#### [Recorded data]

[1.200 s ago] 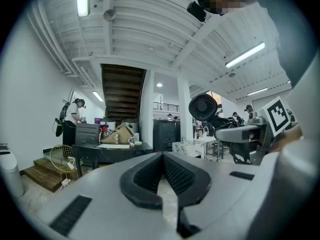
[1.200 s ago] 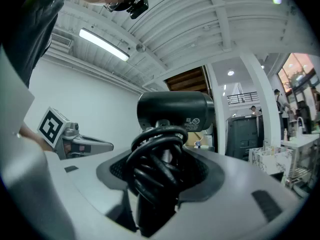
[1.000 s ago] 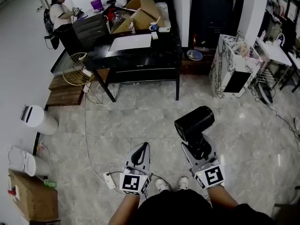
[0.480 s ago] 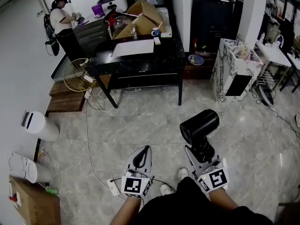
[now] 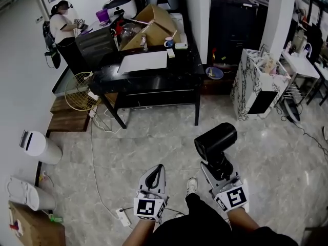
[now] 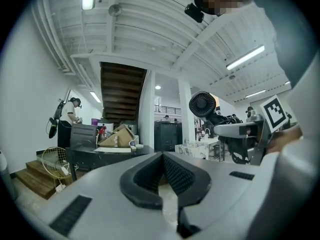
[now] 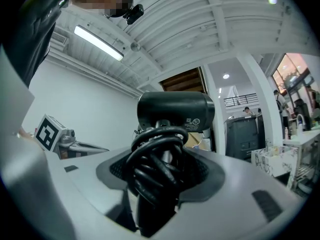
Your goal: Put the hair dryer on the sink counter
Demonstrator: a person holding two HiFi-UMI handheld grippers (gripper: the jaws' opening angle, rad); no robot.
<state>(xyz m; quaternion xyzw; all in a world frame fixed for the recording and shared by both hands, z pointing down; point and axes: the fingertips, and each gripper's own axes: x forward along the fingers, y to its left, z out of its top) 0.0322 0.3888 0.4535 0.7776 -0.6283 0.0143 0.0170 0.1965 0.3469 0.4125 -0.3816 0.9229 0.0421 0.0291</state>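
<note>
Pinching the black hair dryer (image 5: 215, 137) by its cord-wrapped handle in the right gripper (image 5: 219, 164), at 4 o'clock in the head view, above the pale tiled floor (image 5: 154, 137). Holding the left gripper (image 5: 155, 176) pressed together on nothing, near it at 6 o'clock. Facing a cluttered black table (image 5: 154, 76) at 12 o'clock and a standing person (image 5: 60, 22) at 10 o'clock.
</note>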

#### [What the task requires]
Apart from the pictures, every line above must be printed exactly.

#### [Answer space]
[1.200 s ago] 
[1.200 s ago] 
[1.000 s ago] 
[0.480 s ago] 
[now] 
[now] 
[now] 
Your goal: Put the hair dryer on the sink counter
Demonstrator: a person holding two HiFi-UMI handheld grippers (gripper: the jaws' opening angle, rad); no robot.
<state>(xyz m; quaternion xyzw; all in a world frame fixed for the recording and shared by both hands, z pointing down; point and axes: the fingertips, and each gripper's own axes: x forward along the fingers, y to its left, z out of its top) 0.0322 0.3888 0.4535 0.7776 -0.6283 0.0143 0.0170 0.1965 0.3469 0.4125 -0.3816 0.9229 0.0421 0.0291</state>
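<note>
Pinching the black hair dryer (image 5: 215, 137) by its cord-wrapped handle in the right gripper (image 5: 219, 164), at 4 o'clock in the head view, above the pale tiled floor (image 5: 154, 137). Holding the left gripper (image 5: 155, 176) pressed together on nothing, near it at 6 o'clock. Facing a cluttered black table (image 5: 154, 76) at 12 o'clock and a standing person (image 5: 60, 22) at 10 o'clock.
</note>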

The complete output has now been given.